The word "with" marks the lines to report; pull each of them from the listing.

* * * *

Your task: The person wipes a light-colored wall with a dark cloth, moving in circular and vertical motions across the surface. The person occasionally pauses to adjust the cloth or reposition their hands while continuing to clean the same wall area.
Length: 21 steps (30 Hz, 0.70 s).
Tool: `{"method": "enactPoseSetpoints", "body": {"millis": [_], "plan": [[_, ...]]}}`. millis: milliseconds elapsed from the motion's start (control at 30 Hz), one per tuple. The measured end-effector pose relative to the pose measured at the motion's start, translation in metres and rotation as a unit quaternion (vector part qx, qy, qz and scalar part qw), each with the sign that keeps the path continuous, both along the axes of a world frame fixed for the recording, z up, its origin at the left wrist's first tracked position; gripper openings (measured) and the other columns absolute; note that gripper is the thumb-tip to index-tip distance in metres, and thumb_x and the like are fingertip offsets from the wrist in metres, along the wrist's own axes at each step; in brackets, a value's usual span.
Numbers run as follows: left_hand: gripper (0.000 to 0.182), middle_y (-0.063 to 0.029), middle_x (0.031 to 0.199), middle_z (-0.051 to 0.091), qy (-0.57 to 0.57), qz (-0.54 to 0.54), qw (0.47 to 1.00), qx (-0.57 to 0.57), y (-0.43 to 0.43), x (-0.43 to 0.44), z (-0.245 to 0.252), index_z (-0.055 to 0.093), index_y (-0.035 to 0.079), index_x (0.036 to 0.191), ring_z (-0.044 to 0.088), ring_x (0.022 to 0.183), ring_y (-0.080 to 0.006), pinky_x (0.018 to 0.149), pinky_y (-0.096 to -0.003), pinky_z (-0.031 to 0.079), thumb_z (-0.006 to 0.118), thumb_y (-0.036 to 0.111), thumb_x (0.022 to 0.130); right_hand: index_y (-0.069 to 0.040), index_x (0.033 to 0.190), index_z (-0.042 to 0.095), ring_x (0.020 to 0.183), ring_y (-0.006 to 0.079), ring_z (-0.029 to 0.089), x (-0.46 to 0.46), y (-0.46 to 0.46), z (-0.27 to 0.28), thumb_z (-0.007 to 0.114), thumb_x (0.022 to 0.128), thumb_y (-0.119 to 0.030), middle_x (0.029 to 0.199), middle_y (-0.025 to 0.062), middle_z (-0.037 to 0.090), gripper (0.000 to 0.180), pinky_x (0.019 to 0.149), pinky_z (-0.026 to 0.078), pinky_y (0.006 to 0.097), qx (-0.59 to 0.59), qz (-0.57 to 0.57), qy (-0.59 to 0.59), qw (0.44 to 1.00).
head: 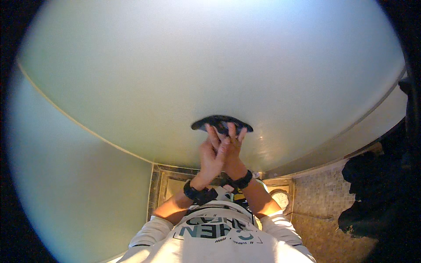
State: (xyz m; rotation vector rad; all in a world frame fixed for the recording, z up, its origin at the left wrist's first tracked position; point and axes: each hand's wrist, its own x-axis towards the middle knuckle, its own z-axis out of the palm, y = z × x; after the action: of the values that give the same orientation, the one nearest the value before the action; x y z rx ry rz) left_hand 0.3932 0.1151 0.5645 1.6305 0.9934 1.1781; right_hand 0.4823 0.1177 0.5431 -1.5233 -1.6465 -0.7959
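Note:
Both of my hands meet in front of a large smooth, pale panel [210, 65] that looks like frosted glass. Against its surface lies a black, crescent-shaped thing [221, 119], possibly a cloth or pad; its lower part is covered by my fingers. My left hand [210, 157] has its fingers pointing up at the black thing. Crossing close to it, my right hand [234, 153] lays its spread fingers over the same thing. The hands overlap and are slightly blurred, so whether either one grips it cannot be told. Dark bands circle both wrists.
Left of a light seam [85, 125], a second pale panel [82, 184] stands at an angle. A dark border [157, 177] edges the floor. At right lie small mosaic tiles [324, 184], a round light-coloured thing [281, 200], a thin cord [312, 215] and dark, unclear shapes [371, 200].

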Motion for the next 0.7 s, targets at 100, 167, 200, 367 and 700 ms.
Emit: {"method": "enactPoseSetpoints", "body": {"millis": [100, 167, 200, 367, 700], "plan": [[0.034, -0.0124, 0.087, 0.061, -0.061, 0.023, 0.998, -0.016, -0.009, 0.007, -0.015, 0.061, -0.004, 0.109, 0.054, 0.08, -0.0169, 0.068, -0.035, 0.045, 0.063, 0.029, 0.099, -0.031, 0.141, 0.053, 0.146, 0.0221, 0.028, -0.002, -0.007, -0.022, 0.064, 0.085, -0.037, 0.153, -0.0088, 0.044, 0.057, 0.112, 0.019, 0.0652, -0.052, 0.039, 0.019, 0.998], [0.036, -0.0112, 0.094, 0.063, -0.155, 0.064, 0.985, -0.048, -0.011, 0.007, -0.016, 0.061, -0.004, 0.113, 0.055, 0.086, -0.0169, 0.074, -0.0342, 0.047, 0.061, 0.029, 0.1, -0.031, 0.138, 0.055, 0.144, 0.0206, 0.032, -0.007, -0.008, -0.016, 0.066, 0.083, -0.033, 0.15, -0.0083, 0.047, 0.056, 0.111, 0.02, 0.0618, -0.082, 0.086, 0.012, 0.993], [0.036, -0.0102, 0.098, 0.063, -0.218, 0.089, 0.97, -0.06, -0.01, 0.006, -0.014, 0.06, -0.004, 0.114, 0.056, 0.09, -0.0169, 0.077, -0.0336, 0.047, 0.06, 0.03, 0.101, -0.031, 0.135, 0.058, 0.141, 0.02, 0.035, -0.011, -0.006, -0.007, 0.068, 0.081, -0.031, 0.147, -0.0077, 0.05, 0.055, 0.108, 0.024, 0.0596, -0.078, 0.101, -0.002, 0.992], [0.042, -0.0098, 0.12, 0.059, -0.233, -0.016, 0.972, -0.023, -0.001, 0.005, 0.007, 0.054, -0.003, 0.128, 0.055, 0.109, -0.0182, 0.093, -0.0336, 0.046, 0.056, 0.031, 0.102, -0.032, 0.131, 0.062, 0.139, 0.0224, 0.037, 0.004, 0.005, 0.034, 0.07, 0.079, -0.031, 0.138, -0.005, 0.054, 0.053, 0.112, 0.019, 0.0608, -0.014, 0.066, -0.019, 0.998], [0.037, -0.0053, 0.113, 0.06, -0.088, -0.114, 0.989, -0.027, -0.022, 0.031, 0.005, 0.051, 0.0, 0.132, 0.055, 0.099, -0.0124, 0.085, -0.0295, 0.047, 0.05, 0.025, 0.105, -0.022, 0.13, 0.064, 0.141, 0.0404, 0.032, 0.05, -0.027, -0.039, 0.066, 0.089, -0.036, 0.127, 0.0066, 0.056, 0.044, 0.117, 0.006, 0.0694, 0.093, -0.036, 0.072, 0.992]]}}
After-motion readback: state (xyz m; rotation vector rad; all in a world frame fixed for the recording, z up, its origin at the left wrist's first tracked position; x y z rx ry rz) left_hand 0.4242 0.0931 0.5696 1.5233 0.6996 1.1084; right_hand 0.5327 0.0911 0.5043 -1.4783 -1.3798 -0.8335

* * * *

Completed task
Your task: The person wipes a light-colored wall with a dark cloth, moving in circular and vertical motions across the surface. The person occasionally pauses to adjust the cloth or reposition their hands while continuing to clean the same wall area.
Tool: `{"method": "enactPoseSetpoints", "body": {"millis": [_], "plan": [[_, ...]]}}`. millis: milliseconds elapsed from the motion's start (control at 30 Hz), one per tuple. The measured end-effector pose relative to the pose measured at the motion's start, translation in metres and rotation as a unit quaternion (vector part qx, qy, qz and scalar part qw), each with the sign that keeps the path continuous, both along the axes of a world frame fixed for the recording, z up, its origin at the left wrist's first tracked position; gripper openings (measured) and the other columns absolute; note that gripper is the thumb-tip to index-tip distance in metres, and thumb_x and the like are fingertip offsets from the wrist in metres, along the wrist's own axes at each step; in brackets, a value's usual span.

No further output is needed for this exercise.